Thursday, January 13, 2011

New Year, New Technique: The Brioche Stitch

My husband deftly caught the hint I dropped, and got me a new knitting book for Christmas:  Knitting Brioche, The Essential Guide to Brioche Stitch.  I have been wanting this book for a while, and was so pleased to get it!  I have looked over Brioche Stitch patterns before, but haven't really played around with the technique.  So, as soon as things settled down after New Year's, I picked up needles and yarn, and began knitting a two-color brioche stitch scarf.  I like this technique:  it creates a thick, cushy, warm, reversible scarf, with mostly Color A on one side, and mostly Color B on the other.



Brioche Stitch is knitted in a rather unorthodox way, compared to most knitting.  Yarnovers are combined with decreases on every other stitch across each row, and the rest of the stitches are slipped.  On any row, one only works half the stitches, and the remaining stitches are worked on the next row (if you have knitted a double-knitted tube on two straight needles, it's kind of like that). 



This technique goes more slowly than standard knitting, and it also uses more yarn; but it produces a special fabric.  I particularly like the effect when using one solid yarn and one variegated yarn, as in this scarf.

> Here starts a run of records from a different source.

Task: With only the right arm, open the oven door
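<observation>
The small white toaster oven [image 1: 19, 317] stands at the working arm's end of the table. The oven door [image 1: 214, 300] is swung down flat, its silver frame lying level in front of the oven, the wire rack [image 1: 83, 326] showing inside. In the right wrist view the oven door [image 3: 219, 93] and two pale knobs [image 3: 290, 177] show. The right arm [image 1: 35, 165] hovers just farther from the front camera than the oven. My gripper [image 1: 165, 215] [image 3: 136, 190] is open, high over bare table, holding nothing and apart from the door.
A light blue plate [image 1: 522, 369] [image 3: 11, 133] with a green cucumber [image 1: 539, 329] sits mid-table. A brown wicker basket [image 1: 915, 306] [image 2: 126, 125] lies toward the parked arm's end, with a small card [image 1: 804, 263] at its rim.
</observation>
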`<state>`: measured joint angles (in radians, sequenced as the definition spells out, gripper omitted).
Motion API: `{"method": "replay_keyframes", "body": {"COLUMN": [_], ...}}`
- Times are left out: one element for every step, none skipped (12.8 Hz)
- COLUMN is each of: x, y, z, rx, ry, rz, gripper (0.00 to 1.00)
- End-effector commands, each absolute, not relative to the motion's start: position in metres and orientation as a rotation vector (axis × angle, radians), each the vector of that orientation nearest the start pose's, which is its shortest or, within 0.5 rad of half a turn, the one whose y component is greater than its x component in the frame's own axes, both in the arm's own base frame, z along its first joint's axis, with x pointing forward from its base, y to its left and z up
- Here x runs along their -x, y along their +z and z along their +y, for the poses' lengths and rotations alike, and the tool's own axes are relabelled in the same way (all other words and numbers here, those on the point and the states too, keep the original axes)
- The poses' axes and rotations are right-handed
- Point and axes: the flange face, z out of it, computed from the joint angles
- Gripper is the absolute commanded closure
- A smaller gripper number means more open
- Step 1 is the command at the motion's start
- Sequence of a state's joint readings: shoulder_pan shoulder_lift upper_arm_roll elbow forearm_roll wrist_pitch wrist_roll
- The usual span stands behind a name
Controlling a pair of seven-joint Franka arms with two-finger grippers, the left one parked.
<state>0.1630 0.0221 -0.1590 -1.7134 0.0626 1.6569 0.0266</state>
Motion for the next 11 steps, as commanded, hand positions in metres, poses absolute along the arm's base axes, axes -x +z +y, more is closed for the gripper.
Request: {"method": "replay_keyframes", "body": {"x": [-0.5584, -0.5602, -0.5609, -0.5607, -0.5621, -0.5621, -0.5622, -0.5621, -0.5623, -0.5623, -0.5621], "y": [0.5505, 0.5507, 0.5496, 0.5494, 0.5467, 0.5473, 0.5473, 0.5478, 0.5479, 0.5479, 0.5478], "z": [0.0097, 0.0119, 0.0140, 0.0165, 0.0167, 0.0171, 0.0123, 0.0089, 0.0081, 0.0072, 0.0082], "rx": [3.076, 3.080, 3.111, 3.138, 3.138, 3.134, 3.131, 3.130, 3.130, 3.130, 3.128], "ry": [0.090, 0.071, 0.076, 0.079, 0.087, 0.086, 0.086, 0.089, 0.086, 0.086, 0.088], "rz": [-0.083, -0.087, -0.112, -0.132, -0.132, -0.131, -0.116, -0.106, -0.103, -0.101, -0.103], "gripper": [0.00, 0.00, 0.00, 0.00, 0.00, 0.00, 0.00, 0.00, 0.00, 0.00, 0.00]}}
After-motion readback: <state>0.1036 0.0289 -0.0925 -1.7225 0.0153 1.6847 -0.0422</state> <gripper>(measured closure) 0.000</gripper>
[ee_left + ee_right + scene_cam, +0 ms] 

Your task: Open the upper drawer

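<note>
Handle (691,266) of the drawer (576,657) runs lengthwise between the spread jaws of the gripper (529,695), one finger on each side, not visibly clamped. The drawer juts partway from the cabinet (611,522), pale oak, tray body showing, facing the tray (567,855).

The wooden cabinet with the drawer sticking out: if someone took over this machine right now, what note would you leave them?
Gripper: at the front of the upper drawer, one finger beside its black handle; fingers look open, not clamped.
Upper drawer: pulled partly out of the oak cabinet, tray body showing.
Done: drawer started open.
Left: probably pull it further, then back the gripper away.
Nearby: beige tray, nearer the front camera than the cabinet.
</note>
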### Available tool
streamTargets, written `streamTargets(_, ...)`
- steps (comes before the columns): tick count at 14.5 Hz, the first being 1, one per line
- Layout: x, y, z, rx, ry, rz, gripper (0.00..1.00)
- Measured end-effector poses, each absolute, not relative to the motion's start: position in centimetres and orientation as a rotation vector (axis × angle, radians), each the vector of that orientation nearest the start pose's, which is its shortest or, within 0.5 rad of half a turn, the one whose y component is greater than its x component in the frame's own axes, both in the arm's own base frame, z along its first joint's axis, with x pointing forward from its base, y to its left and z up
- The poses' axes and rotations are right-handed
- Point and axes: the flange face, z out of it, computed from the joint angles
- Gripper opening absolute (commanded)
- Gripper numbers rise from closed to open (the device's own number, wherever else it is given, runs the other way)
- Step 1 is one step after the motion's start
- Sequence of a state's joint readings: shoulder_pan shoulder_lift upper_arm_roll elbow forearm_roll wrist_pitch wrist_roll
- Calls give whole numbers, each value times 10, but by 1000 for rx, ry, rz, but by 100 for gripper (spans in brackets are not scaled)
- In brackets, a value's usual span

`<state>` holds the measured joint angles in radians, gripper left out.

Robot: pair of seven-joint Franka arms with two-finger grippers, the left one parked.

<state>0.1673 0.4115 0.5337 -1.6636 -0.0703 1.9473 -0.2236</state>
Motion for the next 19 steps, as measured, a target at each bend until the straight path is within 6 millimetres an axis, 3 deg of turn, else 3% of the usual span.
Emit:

I was very impressed with the thoroughness of Nancy Marchant's book.  She gives detailed, photo-illustrated instructions for the basic brioche technique, including cast-ons and bind-offs that work well with the method, increases and decreases, crossing stitches for cabled effects, and a separate section on working with more than one color in brioche.  Then the fun begins:  A wonderful Stitchionary (55 pages!), showing all kinds of brioche effects.  The book also includes a chapter on the design elements of brioche knitting, and 25 projects to make using brioche techniques.

The technique takes some practice to perfect, but I learned fairly quickly how to do the basic technique.  I'm looking forward to trying some of the more complex stitch patterns in the book!


1 comment:

Sharon said...

I recently got this book, too! The samples in the book are inspiring. Alas, I've had no time to study it yet.